— Work request —
From the first line to the last, restate the data exactly, leaving out the images.

— Records supplied —

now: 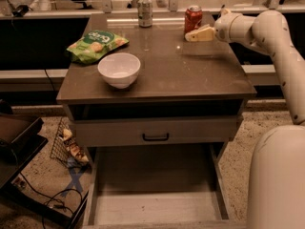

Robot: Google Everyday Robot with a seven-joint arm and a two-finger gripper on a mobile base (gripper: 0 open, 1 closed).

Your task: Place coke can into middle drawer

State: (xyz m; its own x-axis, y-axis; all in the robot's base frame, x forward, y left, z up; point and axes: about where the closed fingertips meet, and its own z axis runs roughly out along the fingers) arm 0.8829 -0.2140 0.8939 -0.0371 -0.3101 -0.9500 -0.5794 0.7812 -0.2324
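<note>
One arm [269,32] reaches in from the right, bending at the elbow near the far right corner of the cabinet top [190,75], forearm lying roughly level and pointing left. Gripper [189,35] hovers low over the top, tip just beside the base of the coke can [193,17], on its near right side; contact unclear, and can't tell if the gripper is open or closed from this angle. Coke can stands upright at the far edge of the top, right of centre. Silver can [145,11] upright further left on the same edge. Chip bag [96,44] far left, white bowl [119,69] near it. Top drawer front [114,131] closed. Middle drawer [155,206] pulled out below, floor bare.
</note>
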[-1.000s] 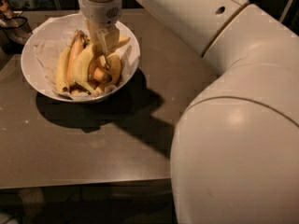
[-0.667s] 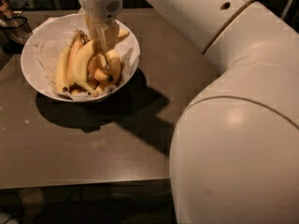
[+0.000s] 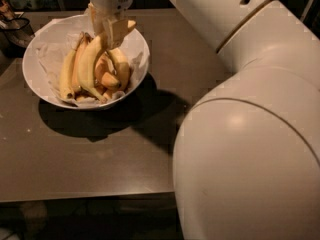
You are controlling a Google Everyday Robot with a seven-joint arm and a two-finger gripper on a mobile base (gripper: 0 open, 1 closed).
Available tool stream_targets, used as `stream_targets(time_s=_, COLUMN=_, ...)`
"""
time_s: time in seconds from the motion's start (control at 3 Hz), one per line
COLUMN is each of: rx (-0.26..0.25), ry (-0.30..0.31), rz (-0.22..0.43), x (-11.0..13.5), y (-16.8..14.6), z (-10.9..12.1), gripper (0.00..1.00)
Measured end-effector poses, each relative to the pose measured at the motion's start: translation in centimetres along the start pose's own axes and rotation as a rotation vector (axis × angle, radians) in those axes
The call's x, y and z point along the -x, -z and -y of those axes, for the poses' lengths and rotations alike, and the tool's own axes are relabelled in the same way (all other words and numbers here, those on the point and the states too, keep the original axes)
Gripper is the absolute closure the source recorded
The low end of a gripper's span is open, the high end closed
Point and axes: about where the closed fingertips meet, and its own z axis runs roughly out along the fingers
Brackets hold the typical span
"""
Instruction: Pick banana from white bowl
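Note:
The white bowl (image 3: 142, 48) lined with crumpled paper stands at the back left of the table. Several bananas lie in it. My gripper (image 3: 111, 31) hangs over the bowl's back half, shut on the upper part of the long, curved pale banana (image 3: 89, 64). That banana's top end pokes out to the right of the fingers, and its lower end still reaches down among the other bananas. Shorter, more orange bananas (image 3: 120, 66) lie beside and under it, and another (image 3: 66, 76) lies at the left.
The brown table (image 3: 100, 154) has its front edge low in the view. A dark object (image 3: 15, 21) sits at the far left behind the bowl. My bulky white arm (image 3: 250, 134) fills the right side.
The gripper has risen a little over the bowl, and the long banana's upper end has come up with it. The bowl has stayed put.

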Motion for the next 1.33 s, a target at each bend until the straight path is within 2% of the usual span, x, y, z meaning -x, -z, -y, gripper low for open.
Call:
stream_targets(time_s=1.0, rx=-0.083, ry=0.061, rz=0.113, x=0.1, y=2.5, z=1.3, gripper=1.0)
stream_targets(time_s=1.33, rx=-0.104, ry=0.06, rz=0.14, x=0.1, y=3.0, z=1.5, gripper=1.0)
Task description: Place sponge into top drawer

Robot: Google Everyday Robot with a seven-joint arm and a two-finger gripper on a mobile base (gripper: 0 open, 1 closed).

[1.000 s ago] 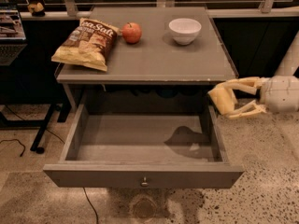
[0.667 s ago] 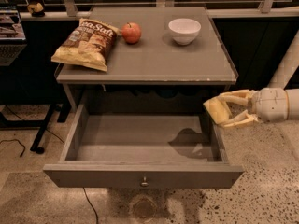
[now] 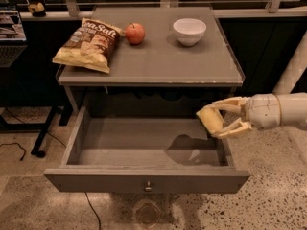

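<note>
The top drawer (image 3: 144,180) is pulled wide open below the grey table; its front panel has a small round metal knob at the centre. My gripper (image 3: 216,120) reaches in from the right and is shut on the pale yellow sponge (image 3: 210,119). It holds the sponge in the air above the drawer's right side wall, at the inner edge. A shadow of the sponge and gripper lies on the drawer floor (image 3: 120,143).
On the tabletop (image 3: 158,56) lie a chip bag (image 3: 89,44) at the left, a red apple (image 3: 135,33) and a white bowl (image 3: 189,31). A dark desk leg and cables (image 3: 29,143) stand to the left on the speckled floor.
My gripper has carried the sponge leftward, from outside the drawer's right side to over its right wall.
</note>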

— Answer area —
now: 

Robot: Google Everyday Robot with a seven-joint arm and a two-finger gripper on a mobile base (gripper: 0 open, 1 closed).

Your task: Place coke can into middle drawer

State: (xyz m; its own x-axis, y-axis; all in the robot's base frame, x forward, y left, z up; point and axes: about where the closed fingertips meet, and its own z axis runs roughly out along the fingers) arm 0.8829 -0.2140 0.8939 -0.0371 -0.3101 -0.9500 -0.5794 0.7812 -0.2324
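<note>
One arm [269,32] reaches in from the right, bending at the elbow near the far right corner of the cabinet top [190,75], forearm lying roughly level and pointing left. Gripper [189,35] hovers low over the top, tip just beside the base of the coke can [193,17], on its near right side; contact unclear, and can't tell if the gripper is open or closed from this angle. Coke can stands upright at the far edge of the top, right of centre. Silver can [145,11] upright further left on the same edge. Chip bag [96,44] far left, white bowl [119,69] near it. Top drawer front [114,131] closed. Middle drawer [155,206] pulled out below, floor bare.
</note>
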[-1.000s] 
[-0.667s] 
[+0.000s] 
You are controlling a Google Everyday Robot with a seven-joint arm and a two-finger gripper on a mobile base (gripper: 0 open, 1 closed).
Available tool stream_targets, used as `stream_targets(time_s=_, COLUMN=_, ...)`
"""
time_s: time in seconds from the motion's start (control at 3 Hz), one per line
COLUMN is each of: rx (-0.26..0.25), ry (-0.30..0.31), rz (-0.22..0.43), x (-11.0..13.5), y (-16.8..14.6), z (-10.9..12.1), gripper (0.00..1.00)
Measured end-effector poses, each relative to the pose measured at the motion's start: translation in centimetres along the start pose's own axes and rotation as a rotation vector (axis × angle, radians) in those axes
The call's x, y and z point along the -x, -z and -y of those axes, for the poses' lengths and rotations alike, and the tool's own axes are relabelled in the same way (all other words and numbers here, those on the point and the states too, keep the original axes)
Gripper is the absolute closure the source recorded
The low end of a gripper's span is open, the high end closed
Point and axes: about where the closed fingertips meet, and its own z axis runs roughly out along the fingers
Brackets hold the typical span
"""
Instruction: Pick banana from white bowl
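Note:
The white bowl (image 3: 142, 48) lined with crumpled paper stands at the back left of the table. Several bananas lie in it. My gripper (image 3: 111, 31) hangs over the bowl's back half, shut on the upper part of the long, curved pale banana (image 3: 89, 64). That banana's top end pokes out to the right of the fingers, and its lower end still reaches down among the other bananas. Shorter, more orange bananas (image 3: 120, 66) lie beside and under it, and another (image 3: 66, 76) lies at the left.
The brown table (image 3: 100, 154) has its front edge low in the view. A dark object (image 3: 15, 21) sits at the far left behind the bowl. My bulky white arm (image 3: 250, 134) fills the right side.
The gripper has risen a little over the bowl, and the long banana's upper end has come up with it. The bowl has stayed put.
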
Motion for the next 1.33 s, a target at each bend until the straight path is within 2% of the usual span, x, y, z meaning -x, -z, -y, gripper low for open.
Call:
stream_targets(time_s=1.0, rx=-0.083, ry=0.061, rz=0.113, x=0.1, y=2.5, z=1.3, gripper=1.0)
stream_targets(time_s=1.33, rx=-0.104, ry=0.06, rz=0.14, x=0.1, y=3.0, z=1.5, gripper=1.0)
Task description: Place sponge into top drawer

Robot: Google Everyday Robot with a seven-joint arm and a two-finger gripper on a mobile base (gripper: 0 open, 1 closed).

[1.000 s ago] 
[0.667 s ago] 
[now] 

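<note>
The top drawer (image 3: 144,180) is pulled wide open below the grey table; its front panel has a small round metal knob at the centre. My gripper (image 3: 216,120) reaches in from the right and is shut on the pale yellow sponge (image 3: 210,119). It holds the sponge in the air above the drawer's right side wall, at the inner edge. A shadow of the sponge and gripper lies on the drawer floor (image 3: 120,143).
On the tabletop (image 3: 158,56) lie a chip bag (image 3: 89,44) at the left, a red apple (image 3: 135,33) and a white bowl (image 3: 189,31). A dark desk leg and cables (image 3: 29,143) stand to the left on the speckled floor.
My gripper has carried the sponge leftward, from outside the drawer's right side to over its right wall.
</note>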

No other output belongs with this exercise.